As promised on the show, Black Westchester is sharing the attached drafted letter, urging the NYS Senate and Assembly to support strengthening the LEMIO office and to help raise awareness of their efforts, encouraging others to contact their state representatives to sponsor and support this amendment (see below).
LEMIO Amendment Senate Format Expanded Public by BLACK WESTCHESTER MAGAZINE
Mr. Christopher and Mr. Fishman are reaching out to NYS Legislators, including Senator Shelley Meyers, to sponsor and support the proposed amendment and shared the following email to the state legislators with Black Westchester…
I urge your support for the proposed amendment to strengthen the Law Enforcement Misconduct Investigative Office (LEMIO).
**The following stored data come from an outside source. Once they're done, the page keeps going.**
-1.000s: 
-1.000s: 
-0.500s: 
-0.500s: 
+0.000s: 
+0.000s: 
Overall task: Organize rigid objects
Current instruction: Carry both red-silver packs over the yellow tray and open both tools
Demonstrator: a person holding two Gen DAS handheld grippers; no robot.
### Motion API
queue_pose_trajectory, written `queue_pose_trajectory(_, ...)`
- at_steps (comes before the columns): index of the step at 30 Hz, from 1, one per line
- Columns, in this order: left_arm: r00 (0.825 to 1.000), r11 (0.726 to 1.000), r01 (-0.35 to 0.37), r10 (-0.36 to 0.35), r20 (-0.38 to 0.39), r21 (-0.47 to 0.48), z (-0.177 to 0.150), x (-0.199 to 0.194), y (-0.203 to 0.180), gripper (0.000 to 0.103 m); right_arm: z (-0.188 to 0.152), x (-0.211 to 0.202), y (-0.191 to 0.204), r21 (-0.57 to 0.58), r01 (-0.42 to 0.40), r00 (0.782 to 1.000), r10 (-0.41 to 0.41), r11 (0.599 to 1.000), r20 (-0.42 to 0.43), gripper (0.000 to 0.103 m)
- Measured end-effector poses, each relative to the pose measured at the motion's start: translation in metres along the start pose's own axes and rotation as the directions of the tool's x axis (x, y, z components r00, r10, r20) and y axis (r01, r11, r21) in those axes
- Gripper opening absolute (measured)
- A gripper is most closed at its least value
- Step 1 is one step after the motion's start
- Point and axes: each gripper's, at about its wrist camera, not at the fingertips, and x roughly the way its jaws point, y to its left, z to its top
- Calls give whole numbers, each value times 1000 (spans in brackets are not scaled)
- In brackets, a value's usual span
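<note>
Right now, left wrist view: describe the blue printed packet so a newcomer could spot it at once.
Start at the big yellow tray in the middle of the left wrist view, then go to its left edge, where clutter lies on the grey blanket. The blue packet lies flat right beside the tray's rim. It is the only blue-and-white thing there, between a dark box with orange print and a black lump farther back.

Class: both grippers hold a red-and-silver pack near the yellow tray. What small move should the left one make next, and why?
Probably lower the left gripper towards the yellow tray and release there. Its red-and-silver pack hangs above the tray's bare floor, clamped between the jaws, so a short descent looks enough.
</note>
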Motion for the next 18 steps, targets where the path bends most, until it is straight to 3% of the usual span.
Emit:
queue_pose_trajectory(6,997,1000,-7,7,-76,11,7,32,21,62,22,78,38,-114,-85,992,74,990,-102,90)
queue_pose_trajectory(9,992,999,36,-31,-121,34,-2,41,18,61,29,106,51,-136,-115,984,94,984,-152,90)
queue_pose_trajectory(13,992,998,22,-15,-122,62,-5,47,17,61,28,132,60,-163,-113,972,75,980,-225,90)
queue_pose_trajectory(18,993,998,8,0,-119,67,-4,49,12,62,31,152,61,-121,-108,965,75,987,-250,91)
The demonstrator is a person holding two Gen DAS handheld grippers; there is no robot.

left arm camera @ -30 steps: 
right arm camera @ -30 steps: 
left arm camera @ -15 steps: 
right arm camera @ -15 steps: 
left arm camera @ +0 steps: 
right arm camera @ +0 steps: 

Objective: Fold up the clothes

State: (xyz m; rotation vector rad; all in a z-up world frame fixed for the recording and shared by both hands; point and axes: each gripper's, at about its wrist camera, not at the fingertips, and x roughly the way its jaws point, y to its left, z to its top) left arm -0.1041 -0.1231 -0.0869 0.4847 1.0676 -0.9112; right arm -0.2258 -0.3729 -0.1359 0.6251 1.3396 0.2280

As written, LEMIO can confirm misconduct but cannot require meaningful follow-through. That gap leaves New Yorkers without justice even after wrongdoing is acknowledged by the state.
As highlighted in Black Westchester Magazine, disabled father Marc Fishman’s case illustrates this problem clearly: official police misconduct was acknowledged, yet no mandatory case review followed. For defendants who are unjustly arrested, this lack of follow-through is not a technical oversight; it is a civil-rights failure.
For defendants—who are disproportionately Black and disabled—this is not a technical flaw; it is a civil-rights failure. When confirmed misconduct triggers no mandatory review or action, Black and disabled New Yorkers are left bearing the consequences of violations the state has already recognized.
This amendment ensures that when misconduct is officially identified, it leads to review, transparency, and accountability—not silence. It does not weaken law enforcement. It strengthens trust by ensuring fairness applies equally to all New Yorkers.
I respectfully urge you to support this amendment and help ensure that accountability in New York means action, not just findings.